Andrew Zekeri, PhD, Professor of Sociology at Tuskegee University, provides an intriguing article entitled, “Conspiracy Beliefs about Antiretroviral Medicines for HIV/AIDS among African American Living with HIV.” Dr. Zekeri has published several articles on HIV/AIDS and African Americans in Alabama Black Belt Counties. This article advances his work in a time when HIV/AIDS is considered a chronic disease for many, but remains an acute life-threatening condition, particularly for African American women.

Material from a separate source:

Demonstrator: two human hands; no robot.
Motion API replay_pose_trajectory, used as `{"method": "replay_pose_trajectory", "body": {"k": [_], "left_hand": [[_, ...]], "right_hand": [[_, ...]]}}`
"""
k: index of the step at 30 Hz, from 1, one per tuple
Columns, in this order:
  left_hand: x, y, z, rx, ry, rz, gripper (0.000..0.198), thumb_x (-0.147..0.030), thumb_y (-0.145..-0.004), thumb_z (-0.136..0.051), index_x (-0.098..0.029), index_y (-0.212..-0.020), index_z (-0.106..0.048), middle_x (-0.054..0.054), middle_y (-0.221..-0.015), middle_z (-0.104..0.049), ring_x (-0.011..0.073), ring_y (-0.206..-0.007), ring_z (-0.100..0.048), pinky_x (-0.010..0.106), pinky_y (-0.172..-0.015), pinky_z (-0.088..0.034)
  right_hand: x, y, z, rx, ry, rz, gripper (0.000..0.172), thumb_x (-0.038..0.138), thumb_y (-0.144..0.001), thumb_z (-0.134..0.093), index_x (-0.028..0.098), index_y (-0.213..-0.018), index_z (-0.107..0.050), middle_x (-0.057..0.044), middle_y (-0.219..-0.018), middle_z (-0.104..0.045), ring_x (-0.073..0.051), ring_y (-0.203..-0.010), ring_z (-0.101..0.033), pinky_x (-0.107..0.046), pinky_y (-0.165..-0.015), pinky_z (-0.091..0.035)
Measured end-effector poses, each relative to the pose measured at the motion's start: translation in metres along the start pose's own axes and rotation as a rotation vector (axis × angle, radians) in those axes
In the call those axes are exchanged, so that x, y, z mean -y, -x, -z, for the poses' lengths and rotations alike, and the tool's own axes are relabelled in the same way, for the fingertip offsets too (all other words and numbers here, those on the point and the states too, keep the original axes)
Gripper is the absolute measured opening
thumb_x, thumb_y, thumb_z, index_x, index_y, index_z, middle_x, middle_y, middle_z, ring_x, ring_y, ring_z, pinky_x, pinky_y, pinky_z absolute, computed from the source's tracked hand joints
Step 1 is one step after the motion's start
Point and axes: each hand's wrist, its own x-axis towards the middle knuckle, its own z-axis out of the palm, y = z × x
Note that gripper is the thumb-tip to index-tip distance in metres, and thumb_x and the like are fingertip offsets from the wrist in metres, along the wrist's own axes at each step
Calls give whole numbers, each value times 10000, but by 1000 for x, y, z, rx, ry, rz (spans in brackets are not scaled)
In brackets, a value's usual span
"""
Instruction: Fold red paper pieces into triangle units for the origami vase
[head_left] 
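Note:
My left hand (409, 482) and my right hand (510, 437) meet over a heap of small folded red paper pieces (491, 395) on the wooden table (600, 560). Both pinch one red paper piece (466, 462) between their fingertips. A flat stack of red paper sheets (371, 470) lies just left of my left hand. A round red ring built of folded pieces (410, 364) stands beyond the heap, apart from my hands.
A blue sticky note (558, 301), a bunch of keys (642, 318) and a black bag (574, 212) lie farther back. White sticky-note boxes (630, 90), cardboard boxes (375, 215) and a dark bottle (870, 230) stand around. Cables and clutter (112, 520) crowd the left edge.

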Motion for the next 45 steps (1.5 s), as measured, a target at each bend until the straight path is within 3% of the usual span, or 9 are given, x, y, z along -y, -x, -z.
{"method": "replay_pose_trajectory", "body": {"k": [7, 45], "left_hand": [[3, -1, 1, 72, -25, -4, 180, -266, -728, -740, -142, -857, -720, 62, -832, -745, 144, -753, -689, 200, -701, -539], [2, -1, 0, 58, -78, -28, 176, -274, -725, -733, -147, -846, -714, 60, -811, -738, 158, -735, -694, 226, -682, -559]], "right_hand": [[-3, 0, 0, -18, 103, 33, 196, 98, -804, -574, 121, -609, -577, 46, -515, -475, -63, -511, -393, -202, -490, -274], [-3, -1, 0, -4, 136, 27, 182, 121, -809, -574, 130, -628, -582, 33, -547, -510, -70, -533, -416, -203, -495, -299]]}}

Dr. Brandon Isome, the MERCK Public Health Ethics Fellow at the National Bioethics Center has work in areas of theological leadership and religious life for many years. His Commentary is timely, in that, he writes about a Professor-Pupil relationship and two very important evolutions of Liberation Theology: Black Liberation Theology and Women’s Liberation Theology. Liberation Theology grew out of a progressive movement within the Catholic Church by Gustavo Gutierez, a Peruvian theologian and Dominican priest. Black Liberation Theology was championed by Dr. James Cone, particularly in the academy. His death in April, 2018 demands constant and continuous conversations about his work and his legacy. Some argue that Black Liberation Theology was started in Detroit, Michigan by a United Church of Christ minister, Rev. Albert Cleage, in the 1960s, when he founded the Pan African Orthodox Christian Church. Dr. Katie Cannon, an African American woman theologian and academician, who studied under Cone, draws upon her lived experiences of plausible oppressive relationships, that a liberation theology is needed to resolve. These relationships are between Black woman and: white women, Black men, and what it means to be a Black woman.
The articles provide an interesting reflections on the relationships and interactions between spheres of ethics, the law, race/ethnicity, age, sex/gender, quality of life and Optimal Health. Please enjoy the readings.